By Diane Batshaw Eisman, M.D. FAAP Doctor Eisman is in Family Practice in Aventura, Florida with her partner, Dr. Eugene Eisman, an internist/cardiologist

Ah Yes…a bee, an ant and a cockroach may well walk into a bar. However, that is not yet our story.

Thanks to Charles Henry Turner, this may happen sometime in the future.

This gentleman was born in 1867, two years after the end of the Civil War.

These were difficult times for a Black youngster, hungering for an education, fascinated by science and, especially by the little creatures, such as butterflies, and insects, And yet, he became a pioneer in the study of their behavior.

This brilliant man persevered, and became the first African American to graduate from the University of Chicago with a Ph.D. in zoology. He had written an intriguing dissertation, “the Homng of Ants: an Experimental Study of Ant Behavior.”

His dissertation was so unique and well written that the September 1907 issue of the Journal of Comparative Neurology and Psychology published sections of it.

In the course of his work, he discovered that insects of the order Hymenoptera were not merely primitive beings, incapable of thought and feeling.

Dr. Turner did his research while he was a high school science teacher. In the course of his ground breaking studies, he learned that insects are capable of distinguishing pitch; honeybees are able to distinguish between different colors; even finding that cockroaches are able to learn.
In his era, it was difficult to overcome the racial prejudice in the academic world and so he did not have access to university research facilities. Yet, he published over seventy papers while working with a very heavy teaching schedule.

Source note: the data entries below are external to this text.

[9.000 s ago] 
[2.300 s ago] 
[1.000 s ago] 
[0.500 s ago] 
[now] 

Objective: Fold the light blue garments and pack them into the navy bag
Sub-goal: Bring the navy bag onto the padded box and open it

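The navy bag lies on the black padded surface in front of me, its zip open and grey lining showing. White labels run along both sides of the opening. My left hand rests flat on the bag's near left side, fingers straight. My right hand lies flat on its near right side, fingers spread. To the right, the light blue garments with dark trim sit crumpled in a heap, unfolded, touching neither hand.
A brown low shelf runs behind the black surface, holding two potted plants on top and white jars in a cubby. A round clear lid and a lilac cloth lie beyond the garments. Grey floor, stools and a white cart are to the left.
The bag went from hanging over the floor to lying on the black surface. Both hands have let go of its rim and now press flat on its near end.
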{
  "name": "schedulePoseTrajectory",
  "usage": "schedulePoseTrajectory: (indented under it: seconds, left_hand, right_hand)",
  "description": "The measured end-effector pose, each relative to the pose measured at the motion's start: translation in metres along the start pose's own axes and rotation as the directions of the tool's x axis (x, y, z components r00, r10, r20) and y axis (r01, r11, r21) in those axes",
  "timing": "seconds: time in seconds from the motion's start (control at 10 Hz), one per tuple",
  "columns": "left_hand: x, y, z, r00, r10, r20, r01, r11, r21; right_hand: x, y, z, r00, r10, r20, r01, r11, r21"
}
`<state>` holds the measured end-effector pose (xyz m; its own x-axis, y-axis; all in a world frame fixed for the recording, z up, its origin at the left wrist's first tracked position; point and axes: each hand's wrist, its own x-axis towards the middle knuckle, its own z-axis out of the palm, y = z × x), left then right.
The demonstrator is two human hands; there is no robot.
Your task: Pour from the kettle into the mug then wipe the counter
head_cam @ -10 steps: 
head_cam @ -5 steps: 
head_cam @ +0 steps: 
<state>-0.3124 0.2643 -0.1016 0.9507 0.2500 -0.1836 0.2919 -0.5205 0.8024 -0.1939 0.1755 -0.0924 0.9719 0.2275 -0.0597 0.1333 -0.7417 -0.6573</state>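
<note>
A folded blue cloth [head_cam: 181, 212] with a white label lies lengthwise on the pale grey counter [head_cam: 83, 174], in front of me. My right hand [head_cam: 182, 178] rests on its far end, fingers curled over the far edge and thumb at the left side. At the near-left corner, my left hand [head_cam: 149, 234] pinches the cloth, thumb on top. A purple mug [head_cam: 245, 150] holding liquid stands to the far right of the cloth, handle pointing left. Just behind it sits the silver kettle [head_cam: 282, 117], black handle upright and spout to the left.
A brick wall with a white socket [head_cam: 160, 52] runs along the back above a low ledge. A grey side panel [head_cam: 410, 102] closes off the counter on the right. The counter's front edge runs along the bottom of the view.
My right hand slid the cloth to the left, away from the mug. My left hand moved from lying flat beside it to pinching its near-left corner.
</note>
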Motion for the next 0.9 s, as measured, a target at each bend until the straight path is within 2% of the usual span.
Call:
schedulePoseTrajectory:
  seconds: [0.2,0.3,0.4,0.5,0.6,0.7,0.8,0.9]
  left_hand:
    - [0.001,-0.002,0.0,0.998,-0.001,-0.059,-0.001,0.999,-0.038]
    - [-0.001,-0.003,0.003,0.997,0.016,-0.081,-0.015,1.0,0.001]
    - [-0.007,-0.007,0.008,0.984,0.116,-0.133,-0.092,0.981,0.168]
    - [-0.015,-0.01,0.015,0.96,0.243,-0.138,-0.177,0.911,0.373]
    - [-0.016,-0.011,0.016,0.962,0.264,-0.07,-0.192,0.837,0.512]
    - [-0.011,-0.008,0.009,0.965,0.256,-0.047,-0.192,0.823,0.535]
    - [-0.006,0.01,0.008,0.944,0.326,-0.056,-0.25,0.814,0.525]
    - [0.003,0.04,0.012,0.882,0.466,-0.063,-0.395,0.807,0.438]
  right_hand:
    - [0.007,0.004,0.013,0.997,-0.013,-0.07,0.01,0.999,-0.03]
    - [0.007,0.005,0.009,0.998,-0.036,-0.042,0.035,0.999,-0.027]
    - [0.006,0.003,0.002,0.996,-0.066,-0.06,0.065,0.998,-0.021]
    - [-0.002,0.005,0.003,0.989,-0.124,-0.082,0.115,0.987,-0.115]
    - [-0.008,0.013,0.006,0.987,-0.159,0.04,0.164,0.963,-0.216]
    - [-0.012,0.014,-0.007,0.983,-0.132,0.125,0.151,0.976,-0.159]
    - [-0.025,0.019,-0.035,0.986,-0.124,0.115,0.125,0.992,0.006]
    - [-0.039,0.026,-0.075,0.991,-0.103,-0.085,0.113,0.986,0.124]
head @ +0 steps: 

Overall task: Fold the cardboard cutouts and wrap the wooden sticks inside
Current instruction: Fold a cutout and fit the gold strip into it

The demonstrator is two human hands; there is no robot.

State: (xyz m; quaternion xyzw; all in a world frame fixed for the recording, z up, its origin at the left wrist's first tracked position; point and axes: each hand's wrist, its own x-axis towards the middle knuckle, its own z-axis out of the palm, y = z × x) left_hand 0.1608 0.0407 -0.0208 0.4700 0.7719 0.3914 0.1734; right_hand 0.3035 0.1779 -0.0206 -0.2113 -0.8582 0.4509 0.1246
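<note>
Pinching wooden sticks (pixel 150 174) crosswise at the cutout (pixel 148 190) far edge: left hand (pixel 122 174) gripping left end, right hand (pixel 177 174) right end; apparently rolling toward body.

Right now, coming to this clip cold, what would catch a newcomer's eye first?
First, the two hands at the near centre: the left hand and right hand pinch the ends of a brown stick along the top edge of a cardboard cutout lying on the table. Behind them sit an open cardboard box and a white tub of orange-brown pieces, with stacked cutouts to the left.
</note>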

Portions of his work as a behavioral scientist were published in significant journals such as Psychological Bulletin and the Journal of Animal Behavior.

Doctor Turner’s research amazes me. I have the learned personal behavior of shrieking loudly whenever I spy a cockroach (with the gentler title here in Florida of Palmetto Bug) sneaking out from under our sink and racing across the floor, obviously taunting me.

However this trail blazing scientist found that roaches were able to learn. He taught them to avoid certain dark chambers in a device that he designed. When the roaches were placed in a completely different apparatus, they still avoided dark chambers. His experiments demonstrated that bugs can learn by experience and change their behavior.

Although there may be a time when an ant, a bee and a cockroach walk into a bar, I hope there will never be a time when they waltz into my favorite restaurant.

Dr. Curmudgeon suggests “Bitter Medicine”, Dr. Eugene Eisman’s story of his experiences–from the humorous to the intense—as a young army doctor serving in the Vietnam War.

Bitter Medicine by Eugene H. Eisman, M.D. –on Amazon

Doctor Curmudgeon® is Diane Batshaw Eisman, M.D., a physician-satirist. This column originally appeared on SERMO, the leading global social network for doctors.

SERMO www.sermo.com “talk real world medicine”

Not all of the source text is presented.